Activity ▸
Read the listing below. Then repeat it exactly.

Extracted data ▸
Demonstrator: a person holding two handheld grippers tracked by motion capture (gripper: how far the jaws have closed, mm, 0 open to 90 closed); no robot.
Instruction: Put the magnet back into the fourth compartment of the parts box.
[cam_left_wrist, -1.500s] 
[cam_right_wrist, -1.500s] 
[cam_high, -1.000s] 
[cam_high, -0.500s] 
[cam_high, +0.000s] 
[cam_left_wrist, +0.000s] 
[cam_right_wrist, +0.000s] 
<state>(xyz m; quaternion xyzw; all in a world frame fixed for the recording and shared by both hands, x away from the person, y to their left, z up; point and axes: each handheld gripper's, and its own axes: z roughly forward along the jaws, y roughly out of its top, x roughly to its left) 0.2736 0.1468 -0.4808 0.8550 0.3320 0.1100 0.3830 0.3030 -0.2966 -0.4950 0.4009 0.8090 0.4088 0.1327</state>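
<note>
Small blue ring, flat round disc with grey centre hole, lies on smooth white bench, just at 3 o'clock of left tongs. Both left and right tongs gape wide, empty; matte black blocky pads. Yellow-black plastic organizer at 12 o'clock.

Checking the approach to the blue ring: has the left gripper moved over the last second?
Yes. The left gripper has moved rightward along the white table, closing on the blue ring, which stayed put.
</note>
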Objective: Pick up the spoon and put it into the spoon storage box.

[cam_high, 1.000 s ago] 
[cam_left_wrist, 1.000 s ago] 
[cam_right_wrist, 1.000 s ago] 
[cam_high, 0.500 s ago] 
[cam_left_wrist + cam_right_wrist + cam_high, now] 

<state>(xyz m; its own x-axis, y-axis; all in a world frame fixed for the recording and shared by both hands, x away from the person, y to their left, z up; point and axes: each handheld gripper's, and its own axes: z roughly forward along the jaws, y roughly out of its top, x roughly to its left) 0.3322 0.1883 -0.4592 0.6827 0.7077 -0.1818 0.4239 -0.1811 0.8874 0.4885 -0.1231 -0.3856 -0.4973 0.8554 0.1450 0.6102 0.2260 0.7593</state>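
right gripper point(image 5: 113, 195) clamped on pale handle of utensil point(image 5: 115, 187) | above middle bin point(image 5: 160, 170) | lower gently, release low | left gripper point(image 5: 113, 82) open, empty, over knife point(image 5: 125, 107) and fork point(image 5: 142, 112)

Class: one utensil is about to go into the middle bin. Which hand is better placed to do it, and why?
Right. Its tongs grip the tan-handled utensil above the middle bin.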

Task result ▸
Demonstrator: a person holding two handheld grippers tracked by motion capture (gripper: how far the jaws have closed, mm, 0 open to 90 closed); no robot.
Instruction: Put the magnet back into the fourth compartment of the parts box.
[cam_left_wrist, -1.500s] 
[cam_right_wrist, -1.500s] 
[cam_high, -1.000s] 
[cam_high, -0.500s] 
[cam_high, +0.000s] 
[cam_left_wrist, +0.000s] 
[cam_right_wrist, +0.000s] 
<state>(xyz m; quaternion xyzw; all in a world frame fixed for the recording and shared by both hands, x away from the person, y to their left, z up; point and axes: each handheld gripper's, and its own axes: z roughly forward along the jaws, y roughly out of its top, x roughly to its left) 0.2736 0.1468 -0.4808 0.8550 0.3320 0.1100 0.3830 0.3030 -0.2966 -0.4950 0.4009 0.8090 0.4088 0.1327</state>
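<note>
Small blue ring, flat round disc with grey centre hole, lies on smooth white bench, just at 3 o'clock of left tongs. Both left and right tongs gape wide, empty; matte black blocky pads. Yellow-black plastic organizer at 12 o'clock.

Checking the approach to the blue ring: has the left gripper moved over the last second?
Yes. The left gripper has moved rightward along the white table, closing on the blue ring, which stayed put.
</note>
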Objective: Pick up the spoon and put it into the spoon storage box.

[cam_high, 1.000 s ago] 
[cam_left_wrist, 1.000 s ago] 
[cam_right_wrist, 1.000 s ago] 
[cam_high, 0.500 s ago] 
[cam_left_wrist + cam_right_wrist + cam_high, now] 

<state>(xyz m; its own x-axis, y-axis; all in a world frame fixed for the recording and shared by both hands, x away from the person, y to their left, z up; point and axes: each handheld gripper's, and its own axes: z roughly forward along the jaws, y roughly out of its top, x roughly to its left) 0.3322 0.1883 -0.4592 0.6827 0.7077 -0.1818 0.4239 -0.1811 0.8874 0.4885 -0.1231 -0.3856 -0.4973 0.8554 0.1450 0.6102 0.2260 0.7593</state>
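right gripper point(image 5: 113, 195) clamped on pale handle of utensil point(image 5: 115, 187) | above middle bin point(image 5: 160, 170) | lower gently, release low | left gripper point(image 5: 113, 82) open, empty, over knife point(image 5: 125, 107) and fork point(image 5: 142, 112)

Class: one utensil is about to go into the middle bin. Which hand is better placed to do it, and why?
Right. Its tongs grip the tan-handled utensil above the middle bin.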

The exercise calls for nothing more.